Hermione put her hand in her pocket to withdraw her wand so she could open the passageway through the brick wall, but she felt a hand on her arm. She stopped and looked up at Ron, who was grinning at her. “What, I can't even open doors for you anymore?” Hermione rolled her eyes playfully, and shook her head.

“Well go on then, I suppose there has to be a first time for everything.” Ron chuckled, withdrew his own wand, and tapped the appropriate brick. With a great grinding, the solid wall rearranged itself into an archway, through which the bustling and colorful Diagon Alley could be seen. Ron's hand, which had stayed on Hermione's wand arm throughout the process, now slipped downwards and took hold of her hand. Hermione smiled as she felt Ron's fingers intertwine with hers. As always, she was reminded of the night the two had fallen asleep on the floor of number twelve, Grimmauld Place – the night she had discovered how perfectly their hands fit together.

“And they say chivalry is dead,” she said, turning to Ron and standing on tiptoe to kiss him on the cheek.

Ron said nothing, but grinned and nodded his head toward the open archway. Hermione returned the gesture, and the two set off. Diagon Alley was, as always, alive with the sights and sounds of the Wizarding world. A large contingent of owls swooped from pillar to post, most of them carrying parcels of varying size. Street vendors hawking their wares pushed carts overflowing with liquids of every imaginable color (or unimaginable in the case of one very interesting looking potion that caught Hermione's eye), all sorts of candy and snacks piled high in mountains of tooth-rotting goodness (Ron groaned audibly as they passed a cart containing the largest selection of Honeyduke's finest that Hermione had seen anywhere outside of Hogsmeade), and one rather intriguing cart that appeared to have nothing on it at all – though the wizard pushing it insisted that once he had told you the secret of what it contained (only ten Galleons!) the cart would hold the greatest riches known to mankind (Hermione rolled her eyes when she recognized that the wizard was Harold Dingle, and she wished she still had the authority to stop him from snookering his customers as he had tried to do with his powdered Dragon's Claw so many years before).

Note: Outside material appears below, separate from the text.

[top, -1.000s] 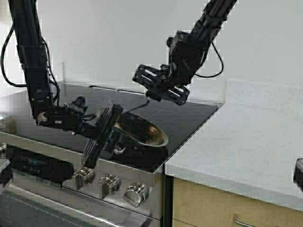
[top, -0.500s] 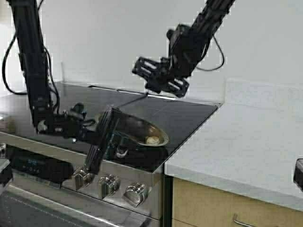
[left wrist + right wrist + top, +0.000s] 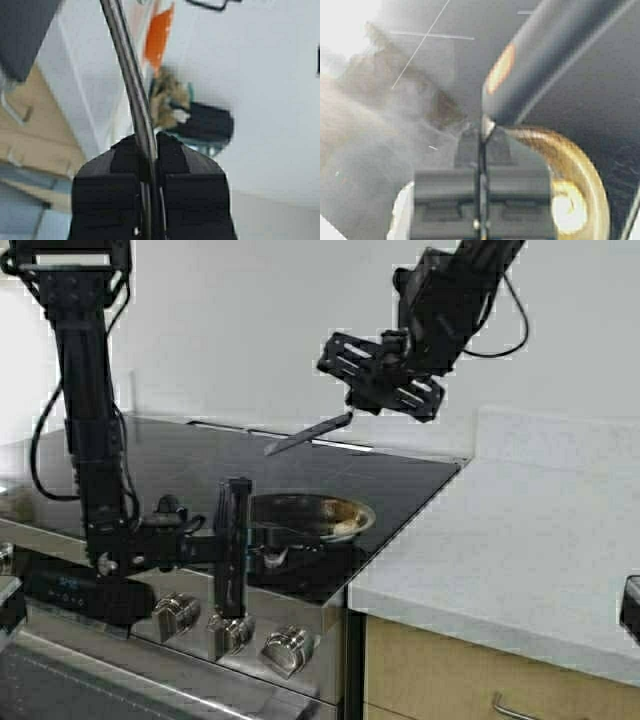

“Goodness, that's quite a crowd,” Ron remarked casually. Hermione followed his gaze and her eyes came to rest on a long line of harried looking parents with children just shy of Hogwarts age lined up outside of Flourish and Blotts. All the children were excitedly flipping through the pages of a short book that appeared to be colorfully illustrated, and the adults were gathered together in small groups lazily talking to one another while keeping an eye on their children.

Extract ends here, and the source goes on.